Euroresiuk

Spanish Government crisis plan to support banks

Spanish Government’s Rescue Plan designed to boost consumer confidence

Yesterday the Spanish president, José Luis Zapatero, announced the creation of a fund of 30,000 million euros, which could rise to 50,000 million euros, to be used to support Spanish banks. Following a meeting with six representatives of Spain’s largest banks at the weekend the Spanish president announced measures designed to bolster the confidence of Spaniards in their financial institutions.

Over recent months Zapatero’s government has come in for heavy criticism for not taking action to offset the looming global financial crisis, The Minister for the Economy, Pedro Solbes, has been especially criticised and the government has been accused of being too passive.

However, this is no longer the case and a meeting with the main opposition PP party’s leader, Mariano Rajoy, was announced last week in order to look for solutions to the crisis.

Although Zapatero was not invited to a meeting last weekend consisting of four of the G8 (Italy, Britain, Germany and France) he remained calm and said that he preferred to wait for solutions from Ecofin (the monthly meeting of the Finance Ministers of the 27 EU member states).
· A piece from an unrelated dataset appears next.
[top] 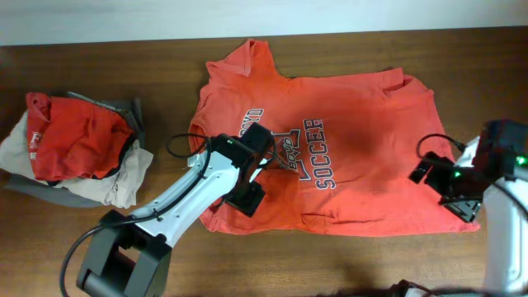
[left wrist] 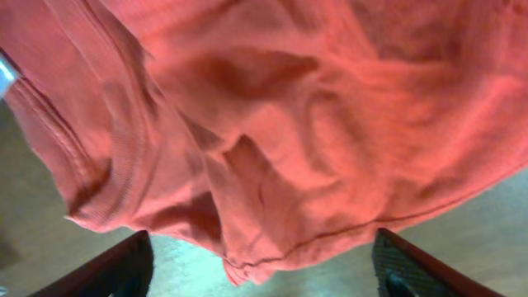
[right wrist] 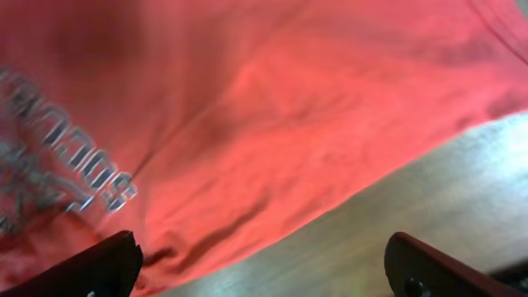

However, following the announcement by Angela Merkel the German president last Sunday that the German government would guarantee all bank deposits just days after criticising the Irish government for doing the same Zapatero decided to take action to help the Spanish banks.

Therefore following ‘black Monday’ in stock markets throughout the World – Spain’s stock market closed with loses of more than 6% – Zapatero decided that unilateral action was necessary.

The worsening global financial crisis forced the EU yesterday to raise the minimum guaranteed for bank deposits from 20,000 euros to 50,000 euros in the case of a bank collapsing. Just hours after this the Spanish government announced the state would guarantee bank deposits of up to 100,000 euros.

The measures announced by the Spanish government appear to have satisfied most people. Rajoy announced his unconditional support for the creation of a fund to support Spanish banks and the guarantee of up to 100,000 euro banks deposits, although he said that the plan needed to be monitored carefully as essentially it would be spending Spanish tax-payers money.

This Friday Zapatero will be meeting with his French counterpart, Sarkozy, to discuss further possible solutions to the global financial crisis which is now affecting the European banking system.

They will probably also discuss Gordon Brown’s surprise announcement this morning that the British government plans to partly nationalise UK banks as part of its own rescue effort.